While the Companies Act 2006 provides that nothing in that Act precludes meetings being held by electronic means, some commentators take the view that the requirement for a notice of a shareholders’ meeting to state the ‘place’ of the meeting means there must actually be a physical meeting albeit that shareholders could then attend that physical meeting by electronic means – a so called ‘hybrid’ meeting.
The Q&As state that the new legislation will overcome this by providing for ‘closed’ meetings with a minimum number of people in attendance via telephone or other means of electronic communication.
‘Such a meeting should be able to comply with any quorum requirement which is typically fairly small anyway – usually between two and five people,’ Gateley says.
However, the firm says that there is a concern that if companies move to holding ‘closed meetings’ this will deny the wider shareholder base both a vote and a voice.
The Q&As suggest that shareholders should be encouraged to vote by proxy to ensure that their votes on the business of any closed meeting are taken into account. Companies are also encouraged to engage shareholders before, during and after the meeting by responding to questions raised by electronic or other means. Those questions and any responses could be included in the AGM minutes.
The Q&As also recommend that companies give shareholders a voice by holding ‘shareholder days’ later in the year at which members could be offered access to the board in a similar way as at a typical AGM.
Peter Swabey, policy and research director at The Chartered Governance Institute said: ‘It is important that companies balance the need for pragmatism in the light of the Covid-19 outbreak against their legal and regulatory obligations and good practice.

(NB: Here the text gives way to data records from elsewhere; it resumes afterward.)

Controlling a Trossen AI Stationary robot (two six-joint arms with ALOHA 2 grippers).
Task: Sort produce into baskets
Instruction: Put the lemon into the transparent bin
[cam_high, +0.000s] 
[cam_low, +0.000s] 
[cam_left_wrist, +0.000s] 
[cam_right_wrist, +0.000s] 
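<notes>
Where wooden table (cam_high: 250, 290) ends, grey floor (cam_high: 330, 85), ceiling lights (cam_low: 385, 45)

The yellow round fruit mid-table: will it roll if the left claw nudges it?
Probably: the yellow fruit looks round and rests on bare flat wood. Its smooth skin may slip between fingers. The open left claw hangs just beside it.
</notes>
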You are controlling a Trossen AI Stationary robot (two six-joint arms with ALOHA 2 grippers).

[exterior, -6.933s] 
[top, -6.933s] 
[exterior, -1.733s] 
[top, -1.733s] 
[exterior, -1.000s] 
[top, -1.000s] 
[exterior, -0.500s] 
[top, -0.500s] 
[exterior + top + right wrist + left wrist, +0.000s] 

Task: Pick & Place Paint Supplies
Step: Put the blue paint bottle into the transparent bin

‘In my view, as a general rule, they cannot go very far wrong if they try to maximise the opportunity for shareholders to take part in the meeting. Encouraging proxy voting, the establishment of an online shareholder Q&A for the AGM and live streaming the AGM are all sensible measures to consider and companies may also choose to offer an opportunity for retail shareholders to engage with the board later in the year.

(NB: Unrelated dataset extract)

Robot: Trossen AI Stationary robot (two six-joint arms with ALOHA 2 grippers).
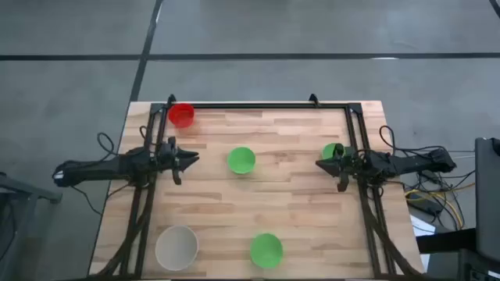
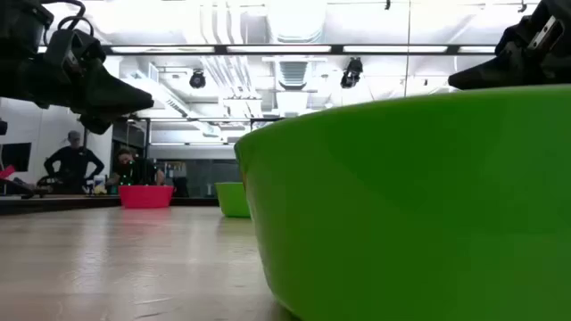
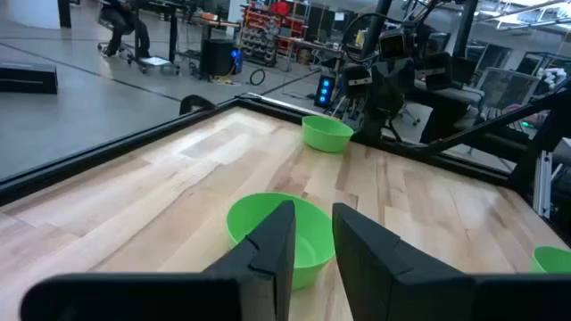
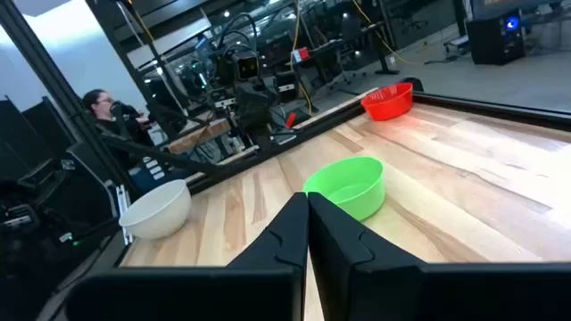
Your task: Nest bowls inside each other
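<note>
Five bowls rest base down on the wooden table. The red bowl (image 1: 181,115) is at the far left corner and the whitish bowl (image 1: 176,246) at the near left corner. One green bowl (image 1: 241,160) sits mid-table, a second (image 1: 266,250) is near the front edge, and a third (image 1: 332,151) is at the right. My left gripper (image 1: 191,158) hovers open left of the middle green bowl (image 3: 277,227), with nothing between its fingers. My right gripper (image 1: 320,165) is shut and empty above the table, just by the right green bowl.
A black frame (image 1: 258,105) runs along the table's far edge and both sides. Bare wood lies between the bowls. In the low view the near green bowl (image 2: 410,205) fills the right half of the picture. People sit in the room behind the table.
</note>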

‘Companies should also remember that it may become necessary to postpone or adjourn the meeting if the situation changes. A dedicated area on the company website should be established to provide shareholders with the most up-to-date information.’
As insurance giant Aviva says in its notice to shareholders: ‘We recognise that the AGM is valued as an opportunity for shareholders to engage with and hear from the board and we will do what we can within the confines of the government restrictions to support this principle.’